Elvis en belgovision

Philippe Cornet
Philippe Cornet Journaliste musique

Un faux Elvis pour une vraie chanson : avec le Copycat de Patrick Ouchène, la Belgique a déjà gagné la première place de l’humour sentimental à l’Eurovision 2009.

« J’avais ce projet depuis quelque temps parce que j’ai toujours trouvé que les sosies d’Elvis représentent quelque chose d’extrêmement poétique. Et puis j’ai revu Patrick Ouchène à la télé dans une pub et, du coup, j’ai pensé qu’il pourrait emmener Elvis Presley à l’Eurovision à Moscou, cela donnerait une dimension parfaitement absurde à l’opération.  » Jacques Duvall, auteur bruxellois malicieux (Lio, Chamfort, Birkin) est donc à la source de l’expédition rockabilly à l’Eurovision chantée par Patrick Ouchène. Vu l’acidité naturelle de l’écriture duvallienne, il ne peut s’agir d’un simple pèlerinage revival. Si Copycat présente bien tous les symptômes du morceau rock sans gerçures – voix en écho, mélodie galopante, rythmique féline – le texte ne laisse planer aucun doute sur les intentions très belges de Duvall & C°. Traduit de l’anglais – langue de circonstance – cela donne :  » Là-bas, au bord du Mississippi/Il y a un mec avec une voix qui vibre/Qui conduit la même Cadillac/Qui traque la même bonne étoile/Il est mon sosie/Essaie de me voler mon âme/Mais il est trop gros/Pour le rock’n’roll.  » Ces deux dernières strophes ont mis en émoi les fans du  » vrai King « , mais pas Duvall :  » L’idée, c’est quand même de donner quelque chose au public, ce n’est pas un gag. On le fait tous avec un certain c£ur et on espère vraiment que les gens vont aimer. Je regarde l’Eurovision assez régulièrement et les choix semblent totalement imprévisibles : je n’ai pas encore bien compris en vertu de quoi une chanson l’emporte. On y va la fleur au fusil… « 

Complot de l’Est ?

Fine équipe que celle de Copycat : outre Duvall, elle comprend un compositeur liégeois atypique (Benjamin Schoos, alias Miam Monster Miam), un label de disques indépendant (Team 4 Action) et Patrick Ouchène, auteur du tube Je suis swing avec The Domino’s en 1991. Organisatrice de la sélection, la RTBF a choisi le concept lors d’un  » véritable blind test « d’écoute des candidats, trouvant d’emblée au style rockabilly un authentique potentiel.  » Oui, c’est assez tendance, notamment dans les pays de l’Est … « , explique Jean-Michel Germys, directeur de l’unité de programmes Divertissements-Scènes ertébéens justifiant aussi la présence du Chat de Geluck dans l’affaire :  » Patrick joue de façon quasi fictionnelle l’histoire d’un gars qui chante comme Elvis mais qui ne le connaît pas.

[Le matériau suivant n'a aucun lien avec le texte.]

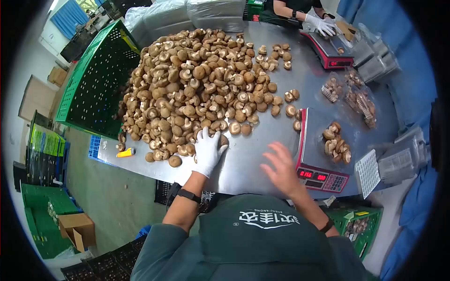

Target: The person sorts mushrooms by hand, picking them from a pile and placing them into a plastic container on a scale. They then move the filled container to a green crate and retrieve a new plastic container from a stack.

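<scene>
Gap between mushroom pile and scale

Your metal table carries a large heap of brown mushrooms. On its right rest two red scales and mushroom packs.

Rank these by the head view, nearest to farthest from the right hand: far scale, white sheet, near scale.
1. Near scale: just right of the right hand.
2. White sheet: farther right, past that scale.
3. Far scale: across the table, by another person's gloved hands.
</scene>
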A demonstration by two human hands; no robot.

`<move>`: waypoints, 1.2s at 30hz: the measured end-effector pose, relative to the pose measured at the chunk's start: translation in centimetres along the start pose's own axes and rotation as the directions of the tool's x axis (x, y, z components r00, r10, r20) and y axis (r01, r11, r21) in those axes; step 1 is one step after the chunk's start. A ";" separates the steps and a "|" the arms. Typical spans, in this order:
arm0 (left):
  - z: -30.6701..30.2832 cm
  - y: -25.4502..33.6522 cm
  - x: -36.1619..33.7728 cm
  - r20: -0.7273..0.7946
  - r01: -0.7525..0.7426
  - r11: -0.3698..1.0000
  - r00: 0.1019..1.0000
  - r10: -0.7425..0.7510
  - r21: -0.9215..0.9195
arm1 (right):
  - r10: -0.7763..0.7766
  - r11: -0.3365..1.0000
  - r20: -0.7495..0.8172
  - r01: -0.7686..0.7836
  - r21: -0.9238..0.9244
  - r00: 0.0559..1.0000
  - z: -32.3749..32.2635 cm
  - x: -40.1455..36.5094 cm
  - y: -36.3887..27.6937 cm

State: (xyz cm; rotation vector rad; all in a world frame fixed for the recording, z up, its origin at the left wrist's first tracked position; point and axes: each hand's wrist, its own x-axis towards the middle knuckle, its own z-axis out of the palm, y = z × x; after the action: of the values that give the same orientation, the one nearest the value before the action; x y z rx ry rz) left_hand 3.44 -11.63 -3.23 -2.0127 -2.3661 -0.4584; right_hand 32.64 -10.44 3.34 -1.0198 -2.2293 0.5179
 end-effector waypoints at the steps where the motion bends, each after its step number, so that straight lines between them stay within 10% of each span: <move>1: -0.4 -0.2 0.4 0.048 -0.039 0.998 0.998 0.041 -0.044 | -0.033 0.997 0.060 0.029 0.065 0.998 0.7 0.0 -0.4; 7: 0.2 -2.5 0.1 0.043 -0.230 0.966 0.971 0.236 -0.121 | -0.018 0.995 0.083 0.010 0.102 0.996 1.8 0.2 -1.6; 10: 0.2 -2.4 0.7 -0.334 -0.127 0.889 0.942 -0.031 -0.441 | 0.054 0.987 0.047 -0.061 0.150 0.997 2.0 0.0 -1.4; 12: -1.0 -0.6 1.2 0.040 0.138 0.262 0.937 -0.347 -0.955 | 0.138 0.967 0.047 -0.145 0.211 0.989 2.0 -0.2 -1.3; 14: -3.4 1.6 1.8 0.557 0.381 -0.573 0.814 -0.164 -0.726 | 0.210 0.939 0.048 -0.216 0.270 0.976 1.8 0.1 -1.6; 16: -2.1 3.0 2.0 0.605 0.473 -0.784 0.780 0.161 -0.402 | 0.210 0.923 0.002 -0.199 0.329 0.978 1.2 0.7 -2.3; 19: -2.1 6.8 1.4 0.587 0.585 -0.805 0.686 0.430 -0.095 | 0.041 0.988 -0.023 -0.037 0.147 0.999 0.1 1.2 -2.7; 21: -0.6 9.5 0.8 0.608 0.558 -0.744 0.750 0.262 -0.368 | 0.022 0.998 -0.045 -0.019 0.057 0.999 -0.3 1.2 -2.5; 27: 1.1 12.5 1.3 0.324 0.791 -0.539 0.610 0.723 -0.288 | -0.074 0.997 -0.110 0.072 -0.025 0.991 -3.1 0.2 0.3; 36: -2.5 28.7 6.4 0.421 0.689 -0.305 0.672 0.610 -0.657 | 0.027 0.995 -0.500 -0.069 -0.067 0.866 -12.8 -0.1 4.7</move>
State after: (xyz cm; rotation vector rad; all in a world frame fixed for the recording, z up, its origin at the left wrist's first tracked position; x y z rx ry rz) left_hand 29.57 -2.08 6.63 -2.7187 -2.1384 -3.7317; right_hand 43.90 -6.43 9.91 -1.1071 -1.7743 0.1515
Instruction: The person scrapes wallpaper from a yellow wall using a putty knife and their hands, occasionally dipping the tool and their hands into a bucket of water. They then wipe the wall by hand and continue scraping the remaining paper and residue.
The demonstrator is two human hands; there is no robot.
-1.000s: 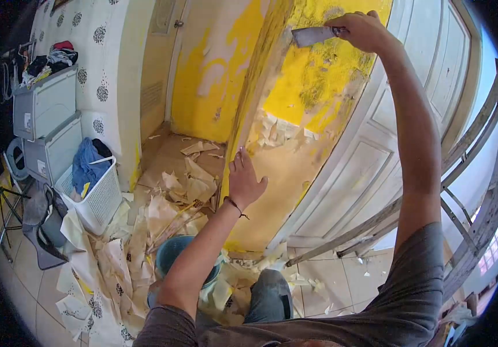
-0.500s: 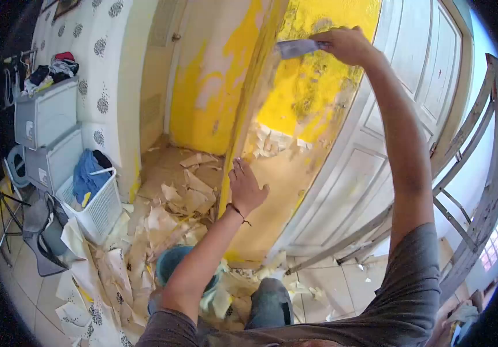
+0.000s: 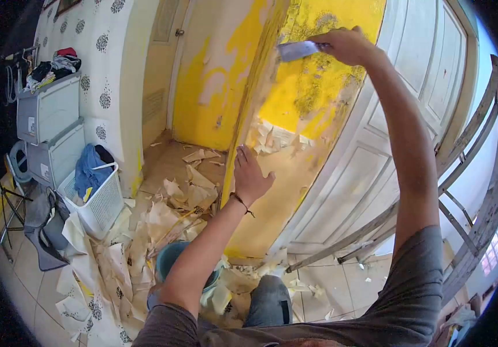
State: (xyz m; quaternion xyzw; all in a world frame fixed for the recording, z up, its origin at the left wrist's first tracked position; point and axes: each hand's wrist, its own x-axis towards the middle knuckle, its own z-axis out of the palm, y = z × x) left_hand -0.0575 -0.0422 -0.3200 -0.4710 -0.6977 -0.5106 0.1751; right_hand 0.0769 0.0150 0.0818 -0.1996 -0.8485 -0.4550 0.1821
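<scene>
High on the yellow wall [image 3: 286, 104], my right hand [image 3: 347, 46] grips a putty knife [image 3: 298, 51], its wide blade pointing left over the patchy surface near the wall's corner. Grey, mouldy-looking stains spread around and below the blade. My left hand [image 3: 253, 176] is raised lower down by the corner edge, fingers stretched out and thumb apart, with nothing in it. Just above those fingertips, torn wallpaper flaps [image 3: 280, 139] curl away from the wall. Below them a tan covering [image 3: 275, 191] still lies flat on the wall.
Peeled wallpaper [image 3: 116, 272] litters the floor around a teal bucket [image 3: 171, 257] under my left forearm. A white laundry basket [image 3: 101, 202] and stacked grey bins [image 3: 55, 110] stand left. A white panelled door [image 3: 370, 150] and a wooden ladder [image 3: 468, 139] are right.
My left hand has shifted slightly up and right along the wall edge. The putty knife stays in almost the same place, and the view has tilted a little.
</scene>
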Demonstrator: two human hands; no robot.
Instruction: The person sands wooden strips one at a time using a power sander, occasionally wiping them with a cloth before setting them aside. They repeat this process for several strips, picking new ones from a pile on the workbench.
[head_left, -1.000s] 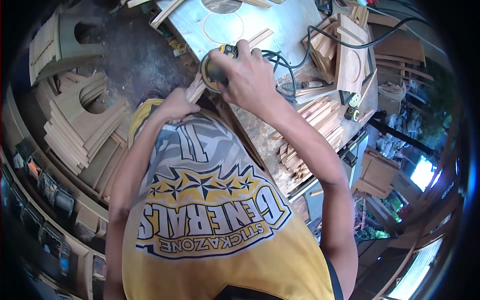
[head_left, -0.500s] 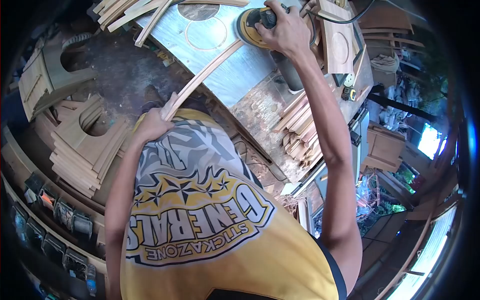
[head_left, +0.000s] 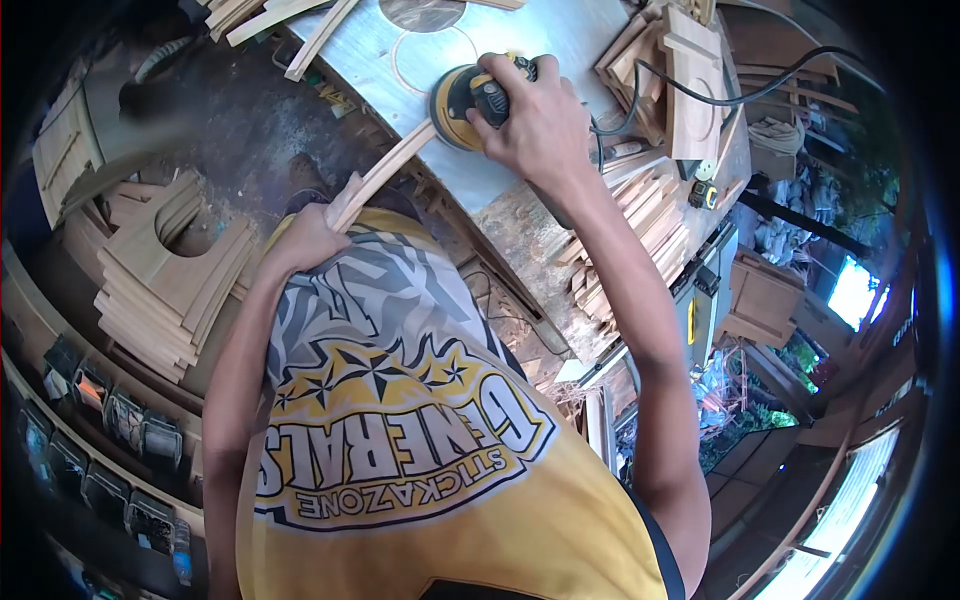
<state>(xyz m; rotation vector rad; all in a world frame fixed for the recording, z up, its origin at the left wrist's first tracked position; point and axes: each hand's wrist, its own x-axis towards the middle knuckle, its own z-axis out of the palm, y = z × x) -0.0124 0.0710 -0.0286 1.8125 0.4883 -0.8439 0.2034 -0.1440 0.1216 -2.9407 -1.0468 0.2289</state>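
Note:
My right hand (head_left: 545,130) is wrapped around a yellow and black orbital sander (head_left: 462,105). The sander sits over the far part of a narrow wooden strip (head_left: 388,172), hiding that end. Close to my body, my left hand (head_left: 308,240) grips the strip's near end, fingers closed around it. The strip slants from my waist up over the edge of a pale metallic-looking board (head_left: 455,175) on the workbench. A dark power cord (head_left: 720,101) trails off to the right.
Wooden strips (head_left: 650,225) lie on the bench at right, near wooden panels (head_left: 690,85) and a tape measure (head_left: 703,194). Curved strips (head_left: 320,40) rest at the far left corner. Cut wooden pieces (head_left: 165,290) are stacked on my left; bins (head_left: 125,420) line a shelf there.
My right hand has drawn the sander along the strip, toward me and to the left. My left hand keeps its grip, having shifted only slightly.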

Le Chat renforce le surréalisme de l’affaire, partie intégrale de notre belgitude. « La chanson, juteuse, et Ouchène, à l’aise en sosie voulant éclipser le maître, suffiront-ils à qualifier la Belgique ? Dans sa demi-finale, étape obligatoire, elle devra affronter 17 autres pays, dont un solide contingent de l’Est (Roumanie, Macédoine, Monténégro, Belarus, etc.) : assez pour alimenter la rumeur d’une alliance de ces derniers pour voter  » entre eux « . Germys botte en touche, comme il exclut qu’une victoire d’Ouchène embarrasse le service public pour l’organisation d’une Eurovision 2010, au poids financier trop lourd pour la RTBF. Les 20 millions d’euros de dotation de l’UER devraient suffire.

La demi-finale aura lieu le mardi 12 mai à 21 heures sur La Une; la finale, le samedi 16 mai, à la même heure.